The "2045" team is working towards creating an international research center where leading scientists will be engaged in research and development in the fields of anthropomorphic robotics, living systems modeling and brain and consciousness modeling with the goal of transferring one’s individual consciousness to an artificial carrier and achieving cybernetic immortality.
An annual congress "The Global Future 2045" is organized by the Initiative to give platform for discussing mankind's evolutionary strategy based on technologies of cybernetic immortality as well as the possible impact of such technologies on global society, politics and economies of the future.
Future prospects of "2045" Initiative for society
2015-2020
The emergence and widespread use of affordable android "avatars" controlled by a "brain-computer" interface. Coupled with related technologies “avatars’ will give people a number of new features: ability to work in dangerous environments, perform rescue operations, travel in extreme situations etc.

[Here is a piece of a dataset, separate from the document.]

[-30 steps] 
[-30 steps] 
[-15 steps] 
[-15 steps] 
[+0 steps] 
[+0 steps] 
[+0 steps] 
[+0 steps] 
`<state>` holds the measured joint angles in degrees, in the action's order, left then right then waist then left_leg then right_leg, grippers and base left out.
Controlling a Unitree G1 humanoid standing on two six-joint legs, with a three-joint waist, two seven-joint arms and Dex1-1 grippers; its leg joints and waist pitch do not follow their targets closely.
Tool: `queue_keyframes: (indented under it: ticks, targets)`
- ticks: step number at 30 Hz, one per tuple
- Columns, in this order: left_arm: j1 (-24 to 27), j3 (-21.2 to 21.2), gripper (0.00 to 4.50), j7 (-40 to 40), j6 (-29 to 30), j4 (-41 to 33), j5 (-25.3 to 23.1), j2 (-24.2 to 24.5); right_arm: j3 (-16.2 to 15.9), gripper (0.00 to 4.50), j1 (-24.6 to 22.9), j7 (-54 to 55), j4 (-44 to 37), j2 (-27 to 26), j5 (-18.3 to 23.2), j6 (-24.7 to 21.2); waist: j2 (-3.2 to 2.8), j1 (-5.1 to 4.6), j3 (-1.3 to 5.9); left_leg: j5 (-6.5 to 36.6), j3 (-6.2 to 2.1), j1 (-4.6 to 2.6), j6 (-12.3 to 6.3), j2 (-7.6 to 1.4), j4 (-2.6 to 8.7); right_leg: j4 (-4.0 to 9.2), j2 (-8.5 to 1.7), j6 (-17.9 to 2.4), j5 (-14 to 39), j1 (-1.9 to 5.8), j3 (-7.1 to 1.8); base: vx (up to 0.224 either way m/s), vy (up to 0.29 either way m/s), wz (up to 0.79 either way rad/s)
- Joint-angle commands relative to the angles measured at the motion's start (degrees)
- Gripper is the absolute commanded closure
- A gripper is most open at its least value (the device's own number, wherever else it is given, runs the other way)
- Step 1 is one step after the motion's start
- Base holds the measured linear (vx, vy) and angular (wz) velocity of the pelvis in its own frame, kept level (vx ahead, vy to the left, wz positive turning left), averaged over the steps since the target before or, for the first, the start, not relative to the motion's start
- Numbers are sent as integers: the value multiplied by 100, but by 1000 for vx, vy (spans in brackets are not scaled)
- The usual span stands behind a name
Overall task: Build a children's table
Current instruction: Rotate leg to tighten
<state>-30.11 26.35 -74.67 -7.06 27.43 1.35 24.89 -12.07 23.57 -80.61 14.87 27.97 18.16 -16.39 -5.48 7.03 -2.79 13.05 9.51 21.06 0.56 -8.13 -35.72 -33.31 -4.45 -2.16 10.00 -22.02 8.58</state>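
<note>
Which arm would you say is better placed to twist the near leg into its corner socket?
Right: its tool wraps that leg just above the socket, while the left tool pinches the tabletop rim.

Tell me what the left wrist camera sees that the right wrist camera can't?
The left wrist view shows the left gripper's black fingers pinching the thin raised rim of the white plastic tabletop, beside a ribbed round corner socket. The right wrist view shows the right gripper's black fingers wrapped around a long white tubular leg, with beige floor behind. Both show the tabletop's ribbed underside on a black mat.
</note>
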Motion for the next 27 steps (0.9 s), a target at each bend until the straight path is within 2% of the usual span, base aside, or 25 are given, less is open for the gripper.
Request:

Avatar components will be used in medicine for the rehabilitation of fully or partially disabled patients giving them prosthetic limbs or recover lost senses.
2020-2025
Creation of an autonomous life-support system for the human brain linked to a robot, ‘avatar’, will save people whose body is completely worn out or irreversibly damaged. Any patient with an intact brain will be able to return to a fully functioning bodily life. Such technologies will greatly enlarge the possibility of hybrid bio-electronic devices, thus creating a new IT revolution and will make all kinds of superimpositions of electronic and biological systems possible.
2030-2035
Creation of a computer model of the brain and human consciousness with the subsequent development of means to transfer individual consciousness onto an artificial carrier. This development will profoundly change the world, it will not only give everyone the possibility of cybernetic immortality but will also create a friendly artificial intelligence, expand human capabilities and provide opportunities for ordinary people to restore or modify their own brain multiple times. The final result at this stage can be a real revolution in the understanding of human nature that will completely change the human and technical prospects for humanity.
2045
This is the time when substance-independent minds will receive new bodies with capacities far exceeding those of ordinary humans. A new era for humanity will arrive! Changes will occur in all spheres of human activity – energy generation, transportation, politics, medicine, psychology, sciences, and so on.
Today it is hard to imagine a future when bodies consisting of nanorobots will become affordable and capable of taking any form. It is also hard to imagine body holograms featuring controlled matter. One thing is clear however: humanity, for the first time in its history, will make a fully managed evolutionary transition and eventually become a new species. Moreover, prerequisites for a large-scale expansion into outer space will be created as well.
Key elements of the project in the future
• International social movement
• social network immortal.me
• charitable foundation "Global Future 2045" (Foundation 2045)
• scientific research centre "Immortality"
• business incubator
• University of "Immortality"
• annual award for contribution to the realization of the project of "Immortality”.